First You Must Change Your Mind

It’s been a difficult couple of days. If there was however a silver lining, it was that more and more of us shared our honest truth. We must continue on this trajectory of telling the truth, most especially to ourselves and within our own community.

And so I have personally renewed my commitment to tell the truth on this platform, even if it’s uncomfortable sometimes, for both you and me.

So let me share a simple truth today. You need to change your mind about what you consider beautiful IF you want yours or your child’s hair to thrive.

Nothing will change until you literary change your mind about the aesthetics of what you consider to be beautiful, pretty, neat, acceptable or presentable - And let’s be honest, historically, this has not always included the Afro-textured hair in its raw and organic form.

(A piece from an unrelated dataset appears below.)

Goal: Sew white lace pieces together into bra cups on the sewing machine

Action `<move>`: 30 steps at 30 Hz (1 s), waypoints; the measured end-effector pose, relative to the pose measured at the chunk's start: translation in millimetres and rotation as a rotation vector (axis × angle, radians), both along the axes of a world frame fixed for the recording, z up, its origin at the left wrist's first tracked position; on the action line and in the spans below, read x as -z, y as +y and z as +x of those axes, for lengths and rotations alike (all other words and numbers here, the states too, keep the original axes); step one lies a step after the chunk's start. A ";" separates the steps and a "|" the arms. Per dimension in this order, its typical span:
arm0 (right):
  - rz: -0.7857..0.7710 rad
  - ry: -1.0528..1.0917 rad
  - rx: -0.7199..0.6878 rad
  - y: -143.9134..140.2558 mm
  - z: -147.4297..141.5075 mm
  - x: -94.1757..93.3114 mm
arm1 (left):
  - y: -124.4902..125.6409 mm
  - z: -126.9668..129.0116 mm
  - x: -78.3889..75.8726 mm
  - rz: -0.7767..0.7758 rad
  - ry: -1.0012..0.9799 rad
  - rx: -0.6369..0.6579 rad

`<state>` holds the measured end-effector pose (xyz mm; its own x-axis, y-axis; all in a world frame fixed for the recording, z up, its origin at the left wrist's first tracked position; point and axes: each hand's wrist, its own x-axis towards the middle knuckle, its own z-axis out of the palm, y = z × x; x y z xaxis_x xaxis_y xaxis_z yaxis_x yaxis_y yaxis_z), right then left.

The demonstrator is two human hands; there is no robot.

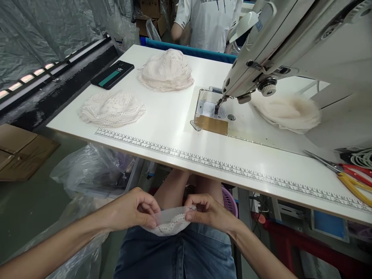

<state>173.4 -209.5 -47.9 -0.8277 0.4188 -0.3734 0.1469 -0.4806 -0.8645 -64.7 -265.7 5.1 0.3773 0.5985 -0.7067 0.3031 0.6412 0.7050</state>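
Head view: below the sewing table (174, 131) edge, over your lap, your left hand (132, 209) and right hand (207, 212) each pinch one end of the lace-edged fabric piece (170, 224); keep trim and, seemingly, sheer layer aligned, edges flush, tension even.

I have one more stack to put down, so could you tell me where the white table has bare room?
Bare: between the printed ruler strip and the white lace pile. Crowded: right end, with red and yellow scissors and the sewing machine.
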 end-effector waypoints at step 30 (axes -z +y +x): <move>0.300 -0.009 -0.087 -6.4 -10.6 -6.4 | 6.9 22.7 -4.3 0.165 0.121 0.169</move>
<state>162.8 -215.9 -41.5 -0.8624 0.4394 -0.2515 0.1845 -0.1898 -0.9643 -42.0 -258.9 9.4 0.4003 0.6453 -0.6507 0.4845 0.4537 0.7480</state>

If you are a mum who can only see the beauty in the aesthetics of picture 1, then nothing about the health of your child’s hair will change, not until you can begin to appreciate the beauty of picture 2. Do you why? because you have to be able to live with picture 2 more than picture 1 for our hair to really thrive. Our hair is never loyal to those who hide it away whatever the reason.

And if you think our hair is not intertwined with racism, a murky history of policing its beauty, degradation and the aesthetics of white supremacy then we need another conversation, but not today.

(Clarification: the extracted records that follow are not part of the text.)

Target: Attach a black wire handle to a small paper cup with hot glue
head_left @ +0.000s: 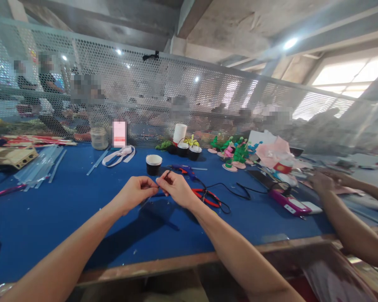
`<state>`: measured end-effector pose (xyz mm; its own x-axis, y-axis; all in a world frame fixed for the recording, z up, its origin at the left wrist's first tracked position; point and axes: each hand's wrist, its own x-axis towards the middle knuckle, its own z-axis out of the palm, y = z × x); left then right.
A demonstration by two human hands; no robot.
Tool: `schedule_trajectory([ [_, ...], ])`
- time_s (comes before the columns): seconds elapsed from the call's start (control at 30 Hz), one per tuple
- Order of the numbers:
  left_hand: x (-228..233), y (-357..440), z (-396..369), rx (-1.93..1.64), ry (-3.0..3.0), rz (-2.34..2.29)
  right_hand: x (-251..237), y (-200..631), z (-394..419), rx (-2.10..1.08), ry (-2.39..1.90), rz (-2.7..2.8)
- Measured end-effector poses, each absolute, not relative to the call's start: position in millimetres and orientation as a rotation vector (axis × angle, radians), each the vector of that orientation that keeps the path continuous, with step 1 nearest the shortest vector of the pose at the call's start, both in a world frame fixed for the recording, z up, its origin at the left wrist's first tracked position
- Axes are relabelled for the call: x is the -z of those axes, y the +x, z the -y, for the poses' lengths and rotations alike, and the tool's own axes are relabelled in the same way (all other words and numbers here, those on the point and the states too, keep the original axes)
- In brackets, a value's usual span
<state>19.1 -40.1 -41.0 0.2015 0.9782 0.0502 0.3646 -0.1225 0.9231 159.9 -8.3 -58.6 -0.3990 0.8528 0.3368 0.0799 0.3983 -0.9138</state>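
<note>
Over the blue table (113, 235), my left hand (134, 193) and my right hand (178, 189) meet, each with thumb and fingers pinched together. A thin dark piece shows at the fingertips of my right hand, too small to name; what my left fingers grip is hidden. Just beyond them stands a small paper cup (153, 165), dark outside and white inside. A blue glue gun (185, 169) lies behind my right hand. Red-handled pliers (212, 200) rest to the right of my right wrist.
Clear glue sticks (40, 167), a white ribbon loop (119, 157) and a glass jar (99, 139) are at left. Small handled buckets (194, 152) and green craft figures (239, 153) stand behind. At right are a purple power strip (290, 203) and another person's hand (323, 182).
</note>
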Motion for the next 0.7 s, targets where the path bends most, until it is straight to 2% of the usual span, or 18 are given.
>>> schedule_trajectory([
  [0.4, 48.7, 14.7, 37.4, -0.891, 2.095, -1.458, 62.0, 156.7, 9.4, -0.889, -0.968, 1.78],
  [0.6, 50.5, 17.9, 37.9, -0.935, 2.097, -1.476, 65.7, 154.4, 8.6, -0.832, -0.998, 1.732],
  [0.7, 49.7, 18.3, 37.7, -0.938, 1.992, -1.412, 66.2, 154.0, 8.4, -0.913, -0.972, 1.704],
])
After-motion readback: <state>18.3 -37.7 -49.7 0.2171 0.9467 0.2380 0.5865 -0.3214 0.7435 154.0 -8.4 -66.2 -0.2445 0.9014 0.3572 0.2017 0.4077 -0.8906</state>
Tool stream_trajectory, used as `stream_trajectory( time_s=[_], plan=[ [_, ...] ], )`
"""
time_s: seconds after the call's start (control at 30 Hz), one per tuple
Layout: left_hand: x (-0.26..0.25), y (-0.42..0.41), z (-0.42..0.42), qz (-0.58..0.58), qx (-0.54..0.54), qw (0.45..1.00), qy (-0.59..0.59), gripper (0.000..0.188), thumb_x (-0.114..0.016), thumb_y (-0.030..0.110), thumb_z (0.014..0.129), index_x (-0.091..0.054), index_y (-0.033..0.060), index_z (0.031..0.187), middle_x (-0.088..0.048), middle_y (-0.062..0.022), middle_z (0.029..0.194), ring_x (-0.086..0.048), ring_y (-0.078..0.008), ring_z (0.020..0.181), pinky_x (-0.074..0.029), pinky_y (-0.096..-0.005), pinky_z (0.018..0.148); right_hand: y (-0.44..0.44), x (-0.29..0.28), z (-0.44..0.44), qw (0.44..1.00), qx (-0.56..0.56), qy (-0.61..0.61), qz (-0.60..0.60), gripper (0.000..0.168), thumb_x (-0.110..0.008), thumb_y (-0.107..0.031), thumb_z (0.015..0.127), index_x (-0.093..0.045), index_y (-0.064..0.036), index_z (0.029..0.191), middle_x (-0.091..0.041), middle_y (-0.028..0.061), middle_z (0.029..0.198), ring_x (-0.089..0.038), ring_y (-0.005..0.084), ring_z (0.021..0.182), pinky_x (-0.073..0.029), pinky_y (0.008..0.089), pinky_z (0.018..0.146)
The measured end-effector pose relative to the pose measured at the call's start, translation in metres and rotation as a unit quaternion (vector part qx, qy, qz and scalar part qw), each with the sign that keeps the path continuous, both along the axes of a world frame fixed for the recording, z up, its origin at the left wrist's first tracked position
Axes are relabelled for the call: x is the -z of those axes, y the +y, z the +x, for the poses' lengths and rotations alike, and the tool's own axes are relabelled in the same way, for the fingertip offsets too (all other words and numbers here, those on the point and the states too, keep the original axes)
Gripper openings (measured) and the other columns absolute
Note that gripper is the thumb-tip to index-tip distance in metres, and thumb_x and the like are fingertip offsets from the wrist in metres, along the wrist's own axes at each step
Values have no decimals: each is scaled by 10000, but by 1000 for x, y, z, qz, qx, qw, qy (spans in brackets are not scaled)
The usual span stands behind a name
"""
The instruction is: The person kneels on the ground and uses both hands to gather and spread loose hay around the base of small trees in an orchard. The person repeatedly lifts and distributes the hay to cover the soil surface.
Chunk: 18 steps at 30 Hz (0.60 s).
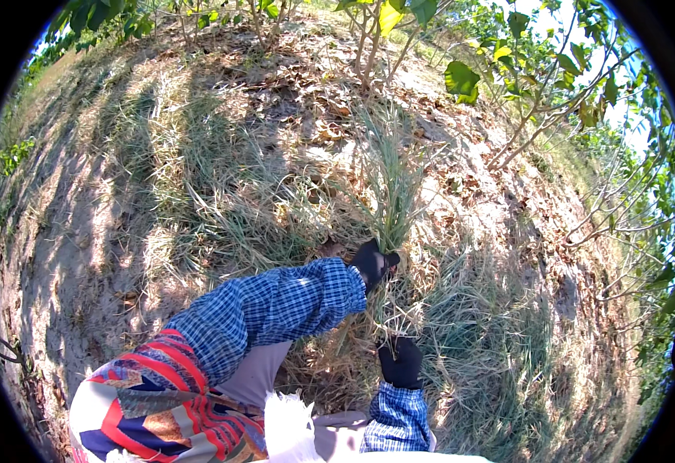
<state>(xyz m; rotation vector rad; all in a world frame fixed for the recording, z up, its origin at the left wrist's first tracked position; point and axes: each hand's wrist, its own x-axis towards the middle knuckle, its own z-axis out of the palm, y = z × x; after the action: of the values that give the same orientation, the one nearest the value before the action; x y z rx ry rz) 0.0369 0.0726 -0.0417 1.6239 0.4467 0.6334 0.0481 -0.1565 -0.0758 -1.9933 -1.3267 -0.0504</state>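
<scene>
My left hand [375,264], in a dark glove, is closed round the lower part of a bunch of long green grass [394,202]. The blades fan out away from me, towards the bare stems of a shrub. Pale, dry grass stems [398,318] trail from the base of the bunch towards my body. My right hand [401,363], also in a dark glove, is curled at the near end of these stems, which run in between its fingers. Its palm is turned away from view, so anything else inside it is hidden.
Cut or flattened grass [488,341] lies to the right, with more grass [244,214] at left. Leafy shrubs [366,52] stand ahead, and branches [546,116] reach in from the right. Dry leaves [326,130] litter the soil. A patterned cloth [163,405] hangs at my left side.
</scene>
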Motion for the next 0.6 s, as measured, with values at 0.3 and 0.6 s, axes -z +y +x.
stream_trajectory(
  time_s=[0.3, 0.6],
  plan=[
    [3, 1, 1, -36, 13, 999, 12, 239, -550, 172, 805, -544, -22, 945, -597, -110, 725, -575, -190, 671, -459, -323, 623, 4, -11, -3, 999, -11, 26, 21, 171, -662, -100, 657, -609, -51, 812, -603, 128, 724, -586, 299, 667, -463, 366, 587],
    [3, 1, 1, -40, 19, 999, 9, 246, -554, 195, 809, -546, -23, 923, -595, -100, 714, -571, -181, 667, -458, -316, 621, 4, -12, -4, 998, -32, 30, 55, 182, -673, -71, 630, -602, -59, 797, -604, 112, 752, -587, 289, 695, -466, 359, 600]
  ],
)
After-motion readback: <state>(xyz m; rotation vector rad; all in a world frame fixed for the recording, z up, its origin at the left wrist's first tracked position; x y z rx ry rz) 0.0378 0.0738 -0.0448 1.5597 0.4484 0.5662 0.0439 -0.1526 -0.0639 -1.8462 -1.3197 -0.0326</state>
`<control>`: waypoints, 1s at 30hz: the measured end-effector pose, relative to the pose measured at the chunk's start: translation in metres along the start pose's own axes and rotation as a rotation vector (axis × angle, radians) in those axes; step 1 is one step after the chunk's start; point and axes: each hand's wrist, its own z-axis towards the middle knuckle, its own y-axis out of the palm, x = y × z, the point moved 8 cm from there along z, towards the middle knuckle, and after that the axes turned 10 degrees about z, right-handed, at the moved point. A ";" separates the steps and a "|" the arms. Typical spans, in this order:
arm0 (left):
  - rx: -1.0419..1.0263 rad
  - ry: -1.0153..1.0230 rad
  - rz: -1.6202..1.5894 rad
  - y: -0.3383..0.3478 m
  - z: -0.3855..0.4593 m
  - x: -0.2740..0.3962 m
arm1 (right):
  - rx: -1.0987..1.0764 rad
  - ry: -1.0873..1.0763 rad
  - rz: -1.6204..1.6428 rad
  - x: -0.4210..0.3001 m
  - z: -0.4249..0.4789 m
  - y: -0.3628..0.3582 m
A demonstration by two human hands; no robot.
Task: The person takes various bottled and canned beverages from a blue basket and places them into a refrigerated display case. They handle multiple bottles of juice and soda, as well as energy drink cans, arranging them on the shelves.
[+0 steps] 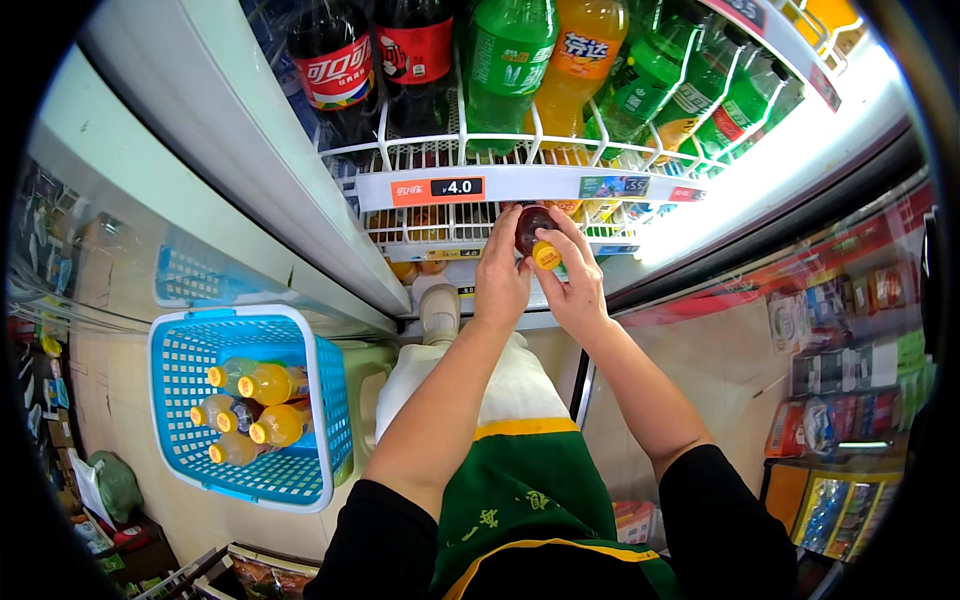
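Note:
In front of the lower wire shelf of a drinks cooler, my two hands hold a dark red drink bottle (531, 223) with a yellow cap (547, 256). The cap tilts down towards me. My left hand (501, 279) lies along the bottle's left side, fingers pointing into the cooler. On the other side, my right hand (576, 283) curls its thumb and fingers around the bottle near the neck and cap. The bottle's far end is partly hidden behind my fingers and the shelf front. Other bottles sit behind on the lower shelf (424, 234), mostly hidden by wire.
Cola bottles (334, 71), green soda bottles (510, 67) and an orange soda bottle (585, 64) stand on the upper shelf (525, 187). A blue basket (330, 405) holding several yellow-capped bottles (266, 384) stands left. The cooler's glass door (210, 225) stands open. Packaged goods (847, 371) line the right.

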 end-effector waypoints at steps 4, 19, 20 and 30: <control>0.019 0.004 -0.054 0.008 0.001 -0.008 | 0.071 0.022 -0.037 0.011 -0.005 0.003; 0.162 0.022 -0.087 -0.058 -0.125 0.042 | -0.020 0.244 0.343 -0.074 -0.088 -0.002; 0.184 0.008 -0.094 -0.063 -0.138 0.043 | -0.040 0.255 0.354 -0.085 -0.094 0.000; 0.283 -0.015 -0.190 -0.114 -0.188 0.048 | -0.154 0.250 0.213 -0.155 -0.112 0.026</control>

Today I must tell you, the world isn’t all of a sudden going to embrace picture 2, or celebrate it, or represent it fairly. The world will not change its mind quickly, maybe not in my lifetime. If you want your child to be comfortable in their full skin, you must celebrate picture 2. And you must do it consistently, not the on the odd occasion.

This is where it becomes uncomfortable. The choice you are shirking from. The choice I made. You can choose to continuously stifle your child’s hair in the aesthetics of picture 1 or you can slowly move towards embracing the aesthetics of picture 2. It’s a choice, one which often means you have to change your mind about what we have been consciously and unconsciously fed. To paraphrase a great teacher I was listening to this week ‘you have to change your default’ The default that tells us that silky and smooth is superior. Actually scrap that, we no longer use the language of ‘superiority’. That’s too bait. Our default has evolved in how covertly it discriminates. Instead, we use the language of manageability, presentable, easier, less stress, less expensive, less time consuming. The default feeds us everything that stops us from confronting the real issue - our own faulty lens.

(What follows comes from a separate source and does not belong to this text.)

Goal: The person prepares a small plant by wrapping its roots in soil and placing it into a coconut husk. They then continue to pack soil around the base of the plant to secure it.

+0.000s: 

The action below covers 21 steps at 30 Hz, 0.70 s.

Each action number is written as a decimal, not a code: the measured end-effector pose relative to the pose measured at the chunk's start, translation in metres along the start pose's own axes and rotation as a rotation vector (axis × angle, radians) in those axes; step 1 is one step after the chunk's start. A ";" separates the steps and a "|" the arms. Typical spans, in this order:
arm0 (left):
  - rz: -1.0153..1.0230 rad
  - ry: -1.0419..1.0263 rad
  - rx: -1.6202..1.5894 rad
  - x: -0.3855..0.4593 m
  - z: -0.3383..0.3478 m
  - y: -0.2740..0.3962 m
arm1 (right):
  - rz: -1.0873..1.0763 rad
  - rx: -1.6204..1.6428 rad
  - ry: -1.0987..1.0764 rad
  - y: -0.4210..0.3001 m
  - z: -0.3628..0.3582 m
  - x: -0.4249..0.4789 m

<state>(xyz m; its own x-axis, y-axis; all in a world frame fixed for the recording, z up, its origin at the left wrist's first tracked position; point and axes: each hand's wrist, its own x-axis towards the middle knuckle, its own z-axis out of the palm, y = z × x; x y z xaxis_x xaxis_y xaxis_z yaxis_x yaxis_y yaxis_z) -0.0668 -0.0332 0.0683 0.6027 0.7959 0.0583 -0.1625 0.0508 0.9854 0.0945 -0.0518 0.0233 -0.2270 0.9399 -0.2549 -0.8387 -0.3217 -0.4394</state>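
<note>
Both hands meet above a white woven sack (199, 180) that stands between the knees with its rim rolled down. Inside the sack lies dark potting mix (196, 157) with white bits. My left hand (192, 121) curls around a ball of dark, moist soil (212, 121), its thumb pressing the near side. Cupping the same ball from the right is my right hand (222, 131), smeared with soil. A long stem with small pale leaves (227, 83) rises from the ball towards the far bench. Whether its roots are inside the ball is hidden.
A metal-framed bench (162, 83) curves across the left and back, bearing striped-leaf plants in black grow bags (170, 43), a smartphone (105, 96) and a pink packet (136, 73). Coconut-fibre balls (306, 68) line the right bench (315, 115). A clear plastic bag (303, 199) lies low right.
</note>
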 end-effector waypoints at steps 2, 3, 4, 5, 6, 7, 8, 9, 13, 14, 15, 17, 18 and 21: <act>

You cannot advance if you are not prepared to question your default. Some people continue to lament that no hair products work! no regiment works! their hair is not growing! when in actual fact, the problem is with their default.

You have to decide that you don’t care what the world thinks about your child’s hair. oh and by the world I mean your mum, your mother in law, your sisters, your closest friends.It is not going to be easy when they have their secret interventions about how unkempt your child looks. When they randomly send a braider to your house. When your child goes to your sister’s for the weekend and tada!!! her hair had been done upon you picking her up to fit the aesthetics closer to picture 1.

You are going to have to embrace the frizz, the shrinkage, the lack of shine or is it sheen - you have to decide to see its beauty through every negative connotation. And at times it will hurt. But until you change your mind, until you change your default, until your lens warms to the marvellous image of picture 2 , until then, your hair or your child’s hair cannot and will not thrive.